Detail Hyperconnected (The Whole Picture), Karin Ferrari 2016
CP: Can you talk a little about the process of creating your videos?
KF: Usually someone points out a suspicious pop music video packed with Illuminati symbolism. I mean, I don’t believe in the Illuminati in the literal sense, at least most of the time. But there is definitely a cluster of symbols drawn from the tapestry of western Occultism and rooting back to ancient Egypt that keeps reappearing in contemporary design in high budget pop music video productions. For me the predominant message shines immediately through the video but it takes me months of unsystematic research and cosmic downloads until every detail of the video is completely decoded. It’s like a puzzle where all the pieces fall together.

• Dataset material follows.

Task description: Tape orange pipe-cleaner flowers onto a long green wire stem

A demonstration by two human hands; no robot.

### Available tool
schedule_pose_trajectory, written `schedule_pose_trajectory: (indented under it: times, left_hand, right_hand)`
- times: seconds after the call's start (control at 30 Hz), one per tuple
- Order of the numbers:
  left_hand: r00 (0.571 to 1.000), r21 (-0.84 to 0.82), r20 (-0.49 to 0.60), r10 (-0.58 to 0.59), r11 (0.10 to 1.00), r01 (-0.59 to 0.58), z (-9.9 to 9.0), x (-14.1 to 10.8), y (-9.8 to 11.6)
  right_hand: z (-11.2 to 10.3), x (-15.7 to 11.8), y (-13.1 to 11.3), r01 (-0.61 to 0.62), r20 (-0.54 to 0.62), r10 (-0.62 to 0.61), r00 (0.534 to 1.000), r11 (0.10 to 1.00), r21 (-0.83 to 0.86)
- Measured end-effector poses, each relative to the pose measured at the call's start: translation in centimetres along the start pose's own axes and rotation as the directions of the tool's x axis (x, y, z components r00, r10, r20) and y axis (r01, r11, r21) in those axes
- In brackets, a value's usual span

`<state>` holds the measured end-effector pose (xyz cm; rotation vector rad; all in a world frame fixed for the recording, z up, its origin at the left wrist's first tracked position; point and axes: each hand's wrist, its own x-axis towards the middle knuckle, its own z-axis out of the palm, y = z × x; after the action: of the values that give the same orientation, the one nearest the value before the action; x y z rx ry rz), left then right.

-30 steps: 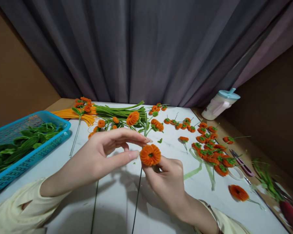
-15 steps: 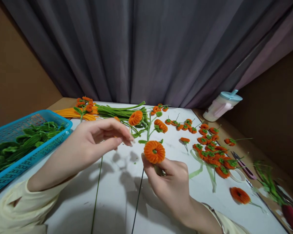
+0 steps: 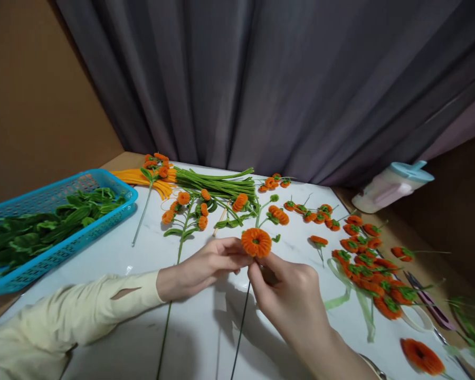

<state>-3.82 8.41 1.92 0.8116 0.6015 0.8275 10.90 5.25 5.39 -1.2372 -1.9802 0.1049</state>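
A branch of fuzzy pipe-cleaner flowers stands upright between my hands, with a round orange flower facing me, more orange heads behind it and green leaves on its stem. My right hand is closed around the stem just under the front flower. From the left, my left hand reaches to the same spot, its fingers pinched together against the stem; their tips are partly hidden behind the flower. Beyond my left hand, a finished-looking orange flower stem with several small heads and leaves lies on the white table.
On the left is a blue basket of green leaves. Green stems and orange strips lie at the back. Right are loose orange flowers, a green ribbon, pliers and a lidded cup.
My left hand has moved right and closed in on the stem by my right hand. The view has turned slightly left, so the table's things appear farther right.
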Motion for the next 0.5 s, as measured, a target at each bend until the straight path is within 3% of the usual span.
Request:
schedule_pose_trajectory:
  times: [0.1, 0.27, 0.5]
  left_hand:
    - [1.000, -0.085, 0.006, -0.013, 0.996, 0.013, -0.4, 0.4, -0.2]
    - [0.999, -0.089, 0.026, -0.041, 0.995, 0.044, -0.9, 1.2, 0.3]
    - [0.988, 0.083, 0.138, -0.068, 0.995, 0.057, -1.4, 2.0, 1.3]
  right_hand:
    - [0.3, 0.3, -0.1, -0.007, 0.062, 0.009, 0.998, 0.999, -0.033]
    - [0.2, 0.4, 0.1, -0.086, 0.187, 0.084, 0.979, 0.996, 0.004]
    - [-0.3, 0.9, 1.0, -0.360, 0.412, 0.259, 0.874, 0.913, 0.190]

CP: What projects do you have coming up?
KF: Mhtynix is a hypnagogic road movie about the dark anthropocene in artistic collaboration with the artists Bernhard Garnicnig and Peter Moosgaard that will be produced 2018 for the Austrian national TV art program Pixel, Bytes & Film. Over the Christmas holidays I worked on the DECODING of a Taylor Swift video that secretly tells the galactic origin myth of the global black magic elite.

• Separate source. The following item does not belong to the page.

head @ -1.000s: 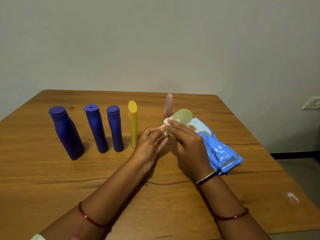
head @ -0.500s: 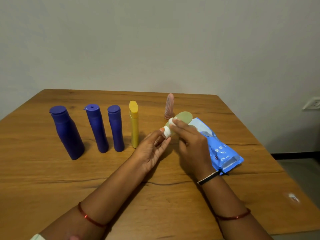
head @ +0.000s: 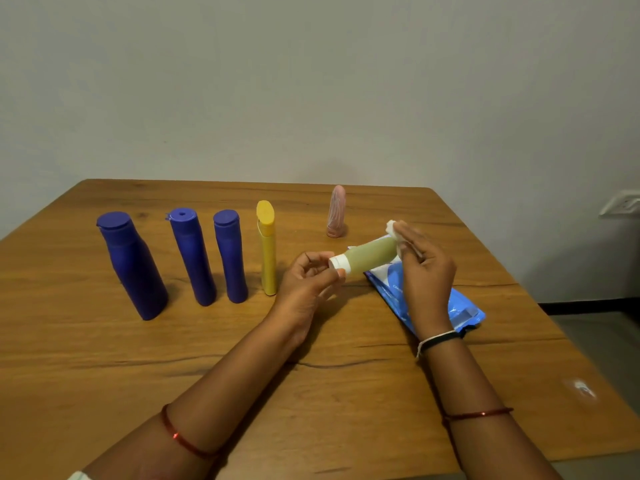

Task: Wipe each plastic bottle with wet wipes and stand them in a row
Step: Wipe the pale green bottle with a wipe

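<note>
A pale green bottle with a white cap lies almost level in the air above the table. My left hand pinches its capped end. My right hand presses a white wet wipe against its far end. Three dark blue bottles and a yellow bottle stand in a row to the left. A pink bottle stands alone farther back.
The blue wet wipes pack lies flat under my right hand, near the right side of the wooden table. A plain wall rises behind the table, with a socket at the right.
The green bottle has swung from pointing its base at me to lying sideways. My right hand slid the wipe from the cap end to the base end.
</note>
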Demonstrator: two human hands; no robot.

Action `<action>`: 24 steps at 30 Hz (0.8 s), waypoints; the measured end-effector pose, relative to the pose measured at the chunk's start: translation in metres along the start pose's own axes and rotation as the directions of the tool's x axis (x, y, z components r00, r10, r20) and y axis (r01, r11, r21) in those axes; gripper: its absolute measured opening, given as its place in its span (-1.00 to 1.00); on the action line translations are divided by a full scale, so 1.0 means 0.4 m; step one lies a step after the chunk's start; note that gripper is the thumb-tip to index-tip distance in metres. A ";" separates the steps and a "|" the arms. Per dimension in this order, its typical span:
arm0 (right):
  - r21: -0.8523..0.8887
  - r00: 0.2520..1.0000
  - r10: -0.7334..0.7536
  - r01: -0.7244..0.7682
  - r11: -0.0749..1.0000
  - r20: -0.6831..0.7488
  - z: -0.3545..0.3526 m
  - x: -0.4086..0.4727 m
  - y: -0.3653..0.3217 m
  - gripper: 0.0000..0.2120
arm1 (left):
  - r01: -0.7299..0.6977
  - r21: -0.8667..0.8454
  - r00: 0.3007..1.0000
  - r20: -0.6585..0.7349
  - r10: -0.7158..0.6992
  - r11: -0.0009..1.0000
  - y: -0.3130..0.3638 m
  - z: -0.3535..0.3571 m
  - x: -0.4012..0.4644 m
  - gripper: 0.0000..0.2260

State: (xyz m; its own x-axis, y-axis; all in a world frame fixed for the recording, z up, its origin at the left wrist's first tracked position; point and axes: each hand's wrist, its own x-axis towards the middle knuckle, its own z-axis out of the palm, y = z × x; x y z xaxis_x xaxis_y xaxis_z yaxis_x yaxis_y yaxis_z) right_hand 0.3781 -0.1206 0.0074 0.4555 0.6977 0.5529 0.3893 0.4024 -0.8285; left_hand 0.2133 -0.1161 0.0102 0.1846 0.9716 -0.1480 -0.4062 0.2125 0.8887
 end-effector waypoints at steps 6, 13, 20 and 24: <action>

And then there is DECODING Earth, a pseudo sci-fi documentary that claims to reveal hidden messages within TV News opening titles. DECODING Earth is based on the thesis that the depictions of the planet and of time in the TV news intros are representative for the dominant worldview and Zeitgeist. So it is possible to psychologically analyze these images and deduce how a society conceives itself, the world, reality, and their contemporaneity. DECODING Earth is a work in progress. During my residency at the Cité des Arts in Paris I produced a trailer with French News opening titles appropriating the format of Blockbuster movie trailers. The work was realized with the support of the Forum Culturel Autrichien, Paris.
The idea to work with news intros was first applied in 2016 on Austria’s leading TV news magazine Zeit im Bild. The film DECODING Austria’s News Intros (THE WHOLE TRUTH) was produced for the Austrian national television channel ORFIII within the TV art program Pixel, Bytes & Film with support of the Federal Chancellery of Austria.